My favorite copy editor was one I had for my British editions. This woman (for some reason, I pictured her as female, a spinster sitting in a ratty wingback by the fire in some Devonshire outpost surrounded by cats and towers of manuscripts) who dripped blood-red pencil all over my pages. At one point, she scribbled in the margins next to my French phrases: "I don't believe, based on the English errors uncovered thus far in this novel, that we should trust the author's ability to write in another language." She also took me to task for my "crutches": "This author has an unfortunate propensity to use "stare" and "padded" (e.g. he padded toward the door). Would suggest striking every reference." I hated that woman. God, how I miss her now.

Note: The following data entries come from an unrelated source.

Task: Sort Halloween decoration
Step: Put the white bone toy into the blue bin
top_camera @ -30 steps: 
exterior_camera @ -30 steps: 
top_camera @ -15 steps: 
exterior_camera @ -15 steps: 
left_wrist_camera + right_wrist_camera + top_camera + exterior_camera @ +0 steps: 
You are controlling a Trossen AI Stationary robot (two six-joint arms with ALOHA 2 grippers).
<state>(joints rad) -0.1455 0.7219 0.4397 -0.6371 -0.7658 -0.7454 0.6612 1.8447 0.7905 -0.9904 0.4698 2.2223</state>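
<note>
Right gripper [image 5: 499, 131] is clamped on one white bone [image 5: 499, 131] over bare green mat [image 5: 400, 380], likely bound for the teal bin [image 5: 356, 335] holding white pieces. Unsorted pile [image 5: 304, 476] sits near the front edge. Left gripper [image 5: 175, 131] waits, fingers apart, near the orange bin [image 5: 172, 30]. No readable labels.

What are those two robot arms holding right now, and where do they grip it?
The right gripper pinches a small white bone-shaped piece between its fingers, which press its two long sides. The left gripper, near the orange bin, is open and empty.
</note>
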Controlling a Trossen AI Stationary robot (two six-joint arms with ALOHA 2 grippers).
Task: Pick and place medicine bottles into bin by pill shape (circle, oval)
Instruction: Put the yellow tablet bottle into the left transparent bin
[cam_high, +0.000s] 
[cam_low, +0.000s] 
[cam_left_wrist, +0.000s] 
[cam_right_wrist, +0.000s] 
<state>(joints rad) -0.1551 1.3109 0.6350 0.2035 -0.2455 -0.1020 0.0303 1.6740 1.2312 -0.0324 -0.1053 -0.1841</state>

Every author has horror stories about bad editing. I had a copy editor who changed the color of key lime pie to green. Being in Manhattan, I guess she never saw a key lime -- which is yellow. But shoot, I was the one who had to answer the boy-are-you-dumb emails from fellow Floridians, not her. And then there is the infamous Patricia Cornwell gaffe -- the cover flap that talked about a grizzly murder -- which set off a whole new sub-genre, the serial killer bear.

Like I said, I am not abdicating my responsibility. But when you spend eight months to a year writing a book, you get so close to it sometimes you can't see the trees for the forest. You're so intent on plot and character, you forget you've changed a character's name halfway through. Or that it's MackiNAW City but MackiNAC Island. Or that loons don't stick around Michigan in winter...they migrate. One year I got so paranoid I hired a copy editor. She caught so many mistakes it made me even more paranoid about what still lay (lie? lain?) beneath.

That's why I have galley anxiety this week. See, the galleys are my last chance to ferret out the errata. And that pile of paper is lurking there behind me right this minute, daring me to take it on.

I don't want to go into battle. Because these days, no one has my back.

2 Comments:

Anonymous Mark Terry said...

I wonder too and while reading bestsellers. Why do some of these things get through?

I must say my editor at High Country, Judy Geary, was tremendous at catching things.

Hopefully the new editor at Midnight Ink will be as well. It's interesting, though, I just finished reading an ARC for a book review and I wanted to hold my head and weep, there were so many errors. I imagine most will be caught prior to actual publication, or at least I hope so, but it sort of begs the question of what kind of shape the manuscript was in. I mean, they can't ALL have been introduced by the graphic designer/layout person, could they?

Best of with the next book. I'm looking forward to it.

Best,
Mark Terry

1:11 PM  
Anonymous Anonymous said...

I had the same galley experience last time through. Not so much typos, but a failure to catch revision inconsistencies and oversights. One massive, glaring plot hole that seemed fairly obvious once I looked at the book with fresh eyes. But I probably missed twenty others ones just as massive and important. I was actually told by my editor that if I wanted my books to be edited, I would have to pay for it myself outside the publishing house. Hmm. Better sign this anonymous.